The chinois is useful for:
- making stock or bouillon -who needs to tie up a bouquet garnis? Not you.
- straining sauces -like caramel
- draining yogurt for recipes like tzatziki (cucumber sauce)
- draining cooked pumpkin for pies and other recipes – oh look Gluten-Free Pumpkin Pie
- canning and preserving
- straining -duh
- a silly hat for a toddler -the reinforced sides make it more durable than a plain fine mesh strainer.
But Heather, that costs 25 dollars. You’re right, it does. Cheese cloth at the grocery store, because I’m not about to drive all over town to find it generally runs about 4 bucks and I get enough for maybe two recipes, let’s pretend I had the time, energy, and wherewithal to wash and reuse it, maybe I’ll get another one or two uses out of it. So on the generous side let’s pretend I get four uses out of one pack of cheese cloth. That’s in the neighborhood of twelve recipes that I’ll get to make before I’m now playing the I’ve spent more money than I would have on the chinois. This doesn’t take into account the whole, time factor, either.

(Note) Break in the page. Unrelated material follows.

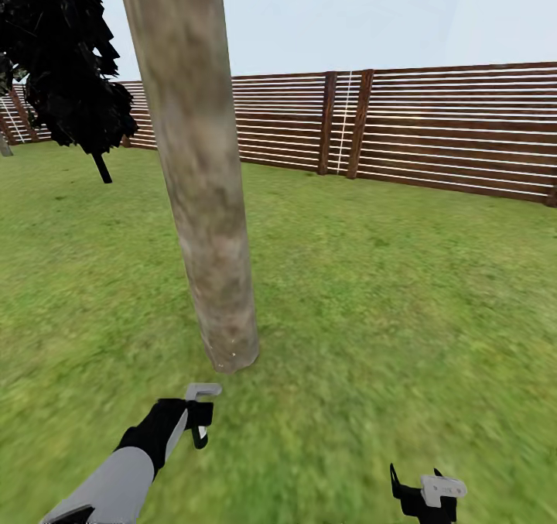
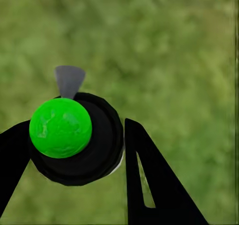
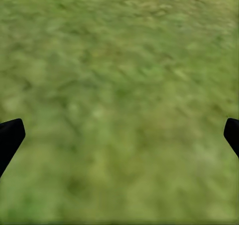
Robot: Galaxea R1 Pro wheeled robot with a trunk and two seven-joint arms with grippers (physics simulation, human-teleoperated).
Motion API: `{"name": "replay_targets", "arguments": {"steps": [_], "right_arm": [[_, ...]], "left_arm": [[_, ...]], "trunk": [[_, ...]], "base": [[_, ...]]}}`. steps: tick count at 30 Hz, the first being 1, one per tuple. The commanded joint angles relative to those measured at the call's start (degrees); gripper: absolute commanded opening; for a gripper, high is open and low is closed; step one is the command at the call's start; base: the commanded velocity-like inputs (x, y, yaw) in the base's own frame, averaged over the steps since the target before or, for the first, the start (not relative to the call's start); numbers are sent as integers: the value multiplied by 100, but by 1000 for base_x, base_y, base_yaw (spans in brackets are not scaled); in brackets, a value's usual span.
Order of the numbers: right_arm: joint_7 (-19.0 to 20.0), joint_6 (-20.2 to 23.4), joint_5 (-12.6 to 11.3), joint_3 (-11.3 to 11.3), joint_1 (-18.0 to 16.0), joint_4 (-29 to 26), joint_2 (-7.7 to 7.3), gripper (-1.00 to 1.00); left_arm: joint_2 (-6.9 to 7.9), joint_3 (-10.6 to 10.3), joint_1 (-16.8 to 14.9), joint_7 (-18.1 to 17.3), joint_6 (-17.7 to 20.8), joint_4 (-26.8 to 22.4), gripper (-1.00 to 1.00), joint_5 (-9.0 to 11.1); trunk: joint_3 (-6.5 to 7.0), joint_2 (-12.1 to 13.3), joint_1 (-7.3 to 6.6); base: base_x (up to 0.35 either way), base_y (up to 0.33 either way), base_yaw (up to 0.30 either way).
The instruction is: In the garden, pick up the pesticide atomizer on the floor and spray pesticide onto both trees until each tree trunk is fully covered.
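Left end effector (image 1: 198, 419) grasping the atomizer (image 1: 203, 391) near the trunk (image 1: 203, 176)
The atomizer sits at 6 o'clock from the trunk's base, over grass (image 1: 402, 292); in the left wrist view its dark round body (image 2: 82, 140) is pinched between both fingers (image 2: 149, 180). Right end effector (image 1: 424, 497) is released at 5 o'clock, fingertips (image 3: 10, 135) spread wide. Fence (image 1: 433, 129) runs at 1 o'clock

We look out over a green grass lawn (image 1: 402, 299) under a pale, hazy blue sky (image 1: 371, 13). A red-brown fence (image 1: 456, 129) of horizontal wooden slats runs across the far edge, with two darker upright posts (image 1: 344, 124) close together near its middle. Daylight is even, with no strong shadows.
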Motion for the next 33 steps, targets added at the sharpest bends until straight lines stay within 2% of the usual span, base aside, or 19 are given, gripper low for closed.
{"name": "replay_targets", "arguments": {"steps": [1,3,5,10,12,15,17,21,23,25,30,33], "right_arm": [[-1,-3,0,0,0,0,0,100],[-2,-2,0,-1,0,0,0,100],[-2,-3,0,-3,0,0,-5,100],[-2,-1,0,-8,0,0,-9,100],[-2,-1,0,-8,0,0,-9,100],[-2,-1,0,-8,0,1,-9,100],[1,0,3,-3,0,6,-4,100],[7,3,8,0,0,4,-1,100],[7,3,9,0,0,1,0,100],[7,0,6,0,0,0,0,100],[7,4,9,0,0,0,0,100],[7,2,7,0,0,1,0,100]], "left_arm": [[-41,2,-38,7,4,0,-100,-4],[-144,4,-148,12,56,-2,-100,0],[-165,-1,-210,9,284,-15,-100,-3],[9,33,-233,13,384,-26,-100,-40],[12,34,-238,13,385,-33,-100,-36],[-147,7,-313,13,387,-31,-100,-30],[-188,1,-350,13,388,-32,-100,-36],[42,39,-346,9,495,-246,-100,-40],[158,27,-306,5,852,-560,-100,-26],[106,0,-302,6,927,-649,-100,-30],[-172,-15,-360,4,938,-666,-100,-26],[-244,-28,-373,-4,949,-738,-100,-30]], "trunk": [[0,0,0],[0,0,0],[0,0,0],[0,0,0],[0,0,0],[0,0,0],[0,0,0],[0,0,0],[0,0,0],[0,0,0],[0,0,0],[0,0,0]], "base": [[0,0,0],[0,0,0],[0,0,0],[-111,24,-163],[-110,21,-156],[-15,3,-22],[-2,0,-3],[0,0,0],[-62,0,0],[-277,0,0],[-250,0,0],[-20,0,0]]}}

So, your mileage may vary, if you only do one or two big cooking projects a year, then you’re absolutely right, cheese cloth is the right strategy for your household. If you are getting into scratch cooking, canning and preserving, or like to make sauces, it’s absolutely worth the investment.
What do you think? Would a chinois be a useful addition to your kitchen or simply a waste of space?